The code is identical to our thread-blocking service, except for a couple of lines – marked with arrows – and one in the Main class.

When B performs correctly all is well (when the server serves those first few requests you’ll see some warnings printed to the console about fibers taking up too much CPU time. That’s OK. It’s simply initialization code that is executed):

Without further ado, here’s our service on fibers, (using 40 OS threads, which is Jetty’s minimum thread-pool size), at 3000Hz:

at 5000Hz:

at 6000Hz it requires some time to fully warm up, but then converges:

Now, let’s kick our problematic microservice, our dear service B, so that it experiences a 5 second latency. Here’s our server at 1000Hz:

and at 2000Hz:

Still smooth sailing apart from a very occasional spike when responding to a request using the faulty service B, but those hitting A alone experience nothing. At 4000Hz it starts to show some noticeable, but not catastrophic, jitter:

It takes 5000 requests per second (under failure conditions!) to make the server unresponsive. Heck, service B can cause a 20 second delay, and still our server can handle 1500 requests that trigger the failed service per second, and those requests not hitting the faulty service won’t even notice:

So, what’s going on here? When service B starts displaying very high latencies, the fibers serving the requests that call B pile up for a while, but because we can have so many fibers, and because their overhead is so low, the system quickly reaches a new steady state – with tens of thousands blocked fibers, but that’s perfectly OK!

## Expanding Our Capacity Further

Because our web service issues outgoing requests to microservices, and because we can now service lots and lots of concurrent requests, our service might eventually hit another OS limit. Every outgoing TCP socket captures an ephemeral port. We’ve set up net.ipv4.ip_local_port_range to be 1024 65535 for a total of 65535 - 1024 = 64511 outgoing connections, but our service can handle a lot more. Unfortunately we can’t raise this limit any higher, but because this limit is per network interface, what we can do is define virtual interfaces, and make outgoing requests choose an interface at random or based on some logic.

## In Conclusion

Fibers give use the ability to enjoy asynchronous IO while keeping to simple, and standard, code. What we gain with async IO, then, is not reduced latency (which we haven’t benchmarked, but there’s little reason to believe it is much better than plain thread-blocking IO) but significantly increased capacity. The system’s steady state supports a much higher load. Asynchronous IO leads to better utilization of hardware resources.
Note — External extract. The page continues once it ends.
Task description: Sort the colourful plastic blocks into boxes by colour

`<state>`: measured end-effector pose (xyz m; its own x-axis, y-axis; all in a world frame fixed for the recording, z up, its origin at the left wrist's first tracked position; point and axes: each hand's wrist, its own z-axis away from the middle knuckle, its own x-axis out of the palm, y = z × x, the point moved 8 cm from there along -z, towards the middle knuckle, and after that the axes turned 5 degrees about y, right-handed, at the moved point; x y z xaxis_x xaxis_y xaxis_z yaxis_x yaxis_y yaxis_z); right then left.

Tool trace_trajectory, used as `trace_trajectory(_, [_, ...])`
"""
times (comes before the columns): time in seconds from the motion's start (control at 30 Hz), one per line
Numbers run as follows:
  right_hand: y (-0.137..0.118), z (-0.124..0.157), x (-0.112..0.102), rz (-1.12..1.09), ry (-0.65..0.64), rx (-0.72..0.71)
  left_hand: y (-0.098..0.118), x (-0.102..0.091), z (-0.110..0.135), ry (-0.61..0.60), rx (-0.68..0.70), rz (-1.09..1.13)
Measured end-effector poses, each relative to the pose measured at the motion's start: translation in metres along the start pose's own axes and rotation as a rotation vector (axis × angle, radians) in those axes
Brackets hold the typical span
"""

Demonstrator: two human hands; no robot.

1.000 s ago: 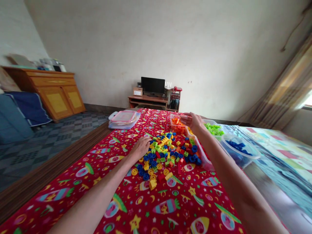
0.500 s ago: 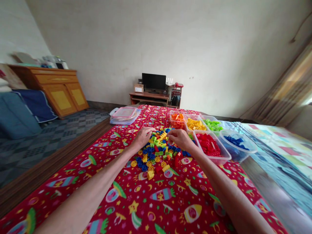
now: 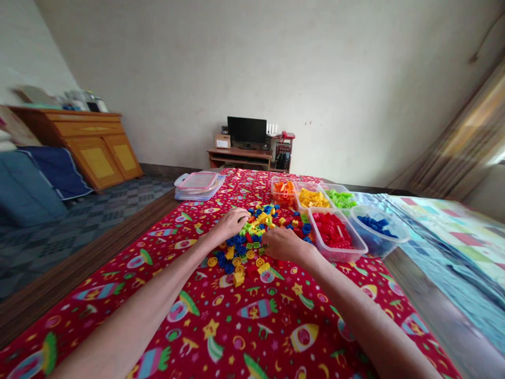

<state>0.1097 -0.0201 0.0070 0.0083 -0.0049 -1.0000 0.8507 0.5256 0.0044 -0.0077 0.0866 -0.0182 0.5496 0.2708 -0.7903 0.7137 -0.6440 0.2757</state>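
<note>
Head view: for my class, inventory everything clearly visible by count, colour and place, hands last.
cloth: one, patterned red, foreground
mixed brick pile: one, multicoloured, on cloth
clear tubs: five, colourless, beyond and right of pile
orange bricks: many, orange, back-left tub
yellow bricks: many, yellow, back-middle tub
green bricks: many, green, back-right tub
red bricks: many, red, front-left tub
blue bricks: many, blue, front-right tub
lid stack: one, pink rim on top, cloth's far left
cabinet: one, brown and yellow, left background
desk: one, brown, far background
monitor: one, black, on desk
carton: one, brown, left of monitor
telephone: one, red, right of monitor
curtain: one, tan, right background
left hand: one, bare, at pile's left
right hand: one, bare, at pile's right
</note>
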Motion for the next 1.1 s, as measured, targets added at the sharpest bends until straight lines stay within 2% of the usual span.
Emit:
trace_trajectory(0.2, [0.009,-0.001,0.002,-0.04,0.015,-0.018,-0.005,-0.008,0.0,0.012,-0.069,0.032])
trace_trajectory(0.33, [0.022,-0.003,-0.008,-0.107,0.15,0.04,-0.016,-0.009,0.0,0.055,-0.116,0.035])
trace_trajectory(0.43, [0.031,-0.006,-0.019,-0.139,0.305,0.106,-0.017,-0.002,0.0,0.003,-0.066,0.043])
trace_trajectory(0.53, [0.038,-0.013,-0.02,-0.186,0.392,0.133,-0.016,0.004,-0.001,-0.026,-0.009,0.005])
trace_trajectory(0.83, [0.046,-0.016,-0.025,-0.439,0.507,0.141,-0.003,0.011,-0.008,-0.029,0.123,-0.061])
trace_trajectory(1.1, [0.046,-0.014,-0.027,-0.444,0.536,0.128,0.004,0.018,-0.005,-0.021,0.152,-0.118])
Naturally, this approach has downsides, too. Chief among them (actually, I think it’s the only one), is library integration. Every blocking API we call on a fiber must specifically support fibers. This is not unique, by the way, to the lightweight thread approach alone: to use the asynchronous approach all IO libraries used must be asynchronous, too. In fact, if a library has an asynchronous API it can be easily turned into a fiber-blocking one. The Comsat project is a set of modules integrating standard or popular IO APIs with Quasar fibers. Comsat’s latest release supports servlets, JAX-RS servers and clients, and JDBC. The upcoming release (and the one used in the benchmark) will add support for Apache HTTP client, Dropwizard, JDBI, Retrofit and possibly jOOQ.

1. Probably because objects were allocated in groups that all died at the same age. This pattern probably plays exactly into G1’s strengths.